Our concern should be with the subject: what was the intention of that post? Whom did they think
would see it? Did they understand it is visible to everyone? Did the default settings of the platform
change since it was originally posted (consider how Facebook has suddenly made people's “likes”
publicly viewable, when previously they could be hidden)?
I don't mean to suggest that it is never acceptable to mine these Web sites for research data, but simply
we must take great care to consider the context and expectations. It is not simply a matter of “already
public.”
What is your fundamental objection to the research methodology used in the T3 study?
Fundamentally, my concern is centered on the fact that even well-intended researchers—and their
Institutional Research Board (IRB)—failed to fully understand the implications of their methodology.
Like many, they seemed to be holding onto the traditional dichotomy of “public versus private”

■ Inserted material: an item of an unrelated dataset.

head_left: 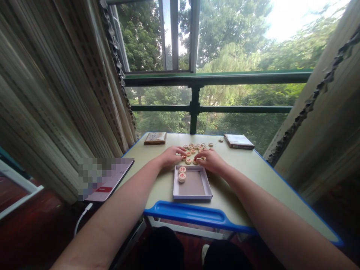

information, assuming that because someone posted something on a (possibly) public social media
profile page, it is free for the taking without consent or concern over the poster's original intentions
or expectations. I'm concerned that as more powerful tools to automate this kind of scraping of social
media platforms are developed, and more research—both from highly experienced scholars and novice
undergrads—takes place, this kind of potential breach of privacy and anonymity will become more
common.
If the researchers had been more careful and had succeeded in their goal of making the
dataset truly anonymous, would you still have criticized their study?
Better protecting the source of the data would have helped, and it appears that the researchers have
rewritten the original codebook to remove the unique names of the majors and also make the geo-
graphic origin of the subjects more generic. Despite these improvements, the methodological concerns
persist, and I likely would have still expressed concern over the need for informed consent before scrap-
ing the students' Facebook data.
Are you saying that social scientists engaged in research projects should be required to
get written permission from subjects before gathering information those subjects have
posted on social networks?
This is a complicated issue, and it certainly isn't possible to get written consent from all subjects in
every case. Each research project should be considered separately and reviewed by an IRB and related
experts. I do feel that the intents of the subjects should be strongly weighed in the decision-making
process. I suspect few people with public Twitter feeds ever expected their 140-character utterances—
typically lost in a sea of thousands of tweets every moment—would be archived by the Library of
Congress for research purposes. These are the kinds of scenarios that should force us as a research
community to think about what is the most ethical approach to social media-based research projects.